“Let not your heart be troubled, Neither let it be afraid”. John 14:27
Words of comfort that have seen me through many a troubling situation with Pervis Jr. When you are the parent of a child with autism or any other disability, there are going to be troubling situations. When Pervis Jr was younger, I was full of fear and anxiety about his condition and his future, so I was always looking for comfort. I was also comforted by the words of Dr. Norman Vincent Peale, “The only force more powerful than fear is faith. When you feel fear, counter it with an affirmation of faith.” This has been one of my guiding principles during my autism journey.
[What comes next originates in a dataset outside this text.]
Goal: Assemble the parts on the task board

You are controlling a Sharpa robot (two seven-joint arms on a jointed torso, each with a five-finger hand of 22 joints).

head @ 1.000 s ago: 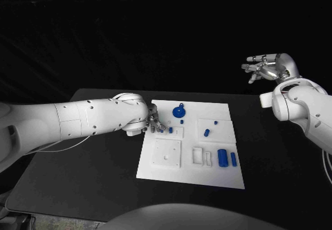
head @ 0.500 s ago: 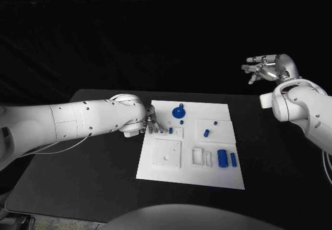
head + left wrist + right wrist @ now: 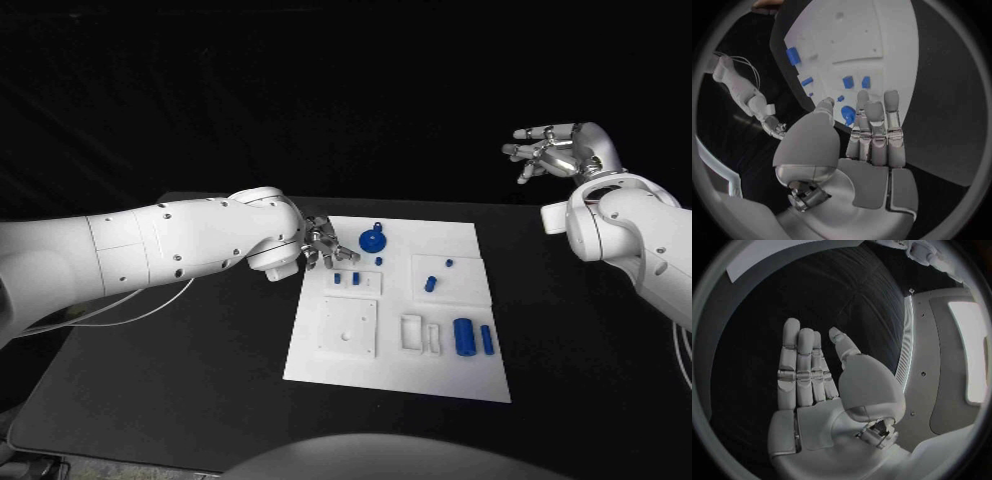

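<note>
the task board lies mid-table with blue parts on it. the left hand hovers at the board's far left corner, fingers extended, holding nothing. the right hand is raised well beyond the board, fingers apart and empty.

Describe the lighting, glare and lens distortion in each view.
Head view: dark room and black table; the white task board stands out brightly, no harsh glare, edges straight. Left wrist view: fisheye circle bends the board's edge; soft sheen on the left hand. Right wrist view: the right hand lit evenly against black; a bright panel glares at the rim.
</note>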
But I do have to face reality. One of Pervis’ realities is that he is a large, intimidating looking black man who can not talk. In light of some of the situations that have happened, I know that he is a perfect candidate for what has happened to other black youth. If you just look at his appearance, you might not think that he has a handicap. He has learned to control most of his challenging behaviors, but can still be unpredictable. When he was younger, he had many behaviors that would get him shot today if he were alone in the community.
He is so well protected, that he is safe because he is never alone in the community so I don’t have that concern, or do I?.
One day, my doorbell rang and I answered it to see a woman standing on my porch talking on her cell phone. I waited for her to finish her call, but wondered what she wanted. It turns out that Pervis Jr had left the house and was walking on the next block. He was barefoot and in pajamas. She had started questioning him and of course, he did not answer. So she called the police to make a report. However, her questions did cause him to come back home and slip in the side door from which he had left. She had followed him to see where he was going.
I knew none of this. Her cell phone call was to cancel the police report. When she informed me of where she had seen him, my thought was that he couldn’t have gotten that far since I had only been upstairs in the bathroom for a couple of minutes. I thanked her for looking out for him but wasn’t sure that she was right about his being that far away. We talked about how to make police aware of people with my son’s condition and I promised to keep a better eye on him. That’s why I say it could be me. My situation could have turned out much differently and I could have been one of the mothers crying to the TV cameras and saying that my son did not deserve to be shot.
The next time that I went upstairs, I was watching to see if he would slip out of the house. He did, but this time I was aware and I was following him. He was down the block, around the corner and on the next block in less than a minute. So now, I knew that he could go that far that fast. He moves very fast when he gets going. I followed him to the corner where he was starting to cross the street even though the light was red.
I called his name and he stopped, surprised to see me. I brought him back home, but now, here was a new worry. Pervis Jr, alone in the community. He was starting to slip out whenever he thought I was busy upstairs. (And they say that autistic people don’t sneak). I finally had a doorbell installed that would ring whenever the door was opened from inside. When I would hear the bell and catch him trying to sneak out of the house, he did have the decency to look guilty, but he stopped this behavior.
They say that you can either worry, or you can pray, but don’t do both. I have chosen to pray, because I have spent too much time with worry.
May the love of God enfold you. May the power of God protect you.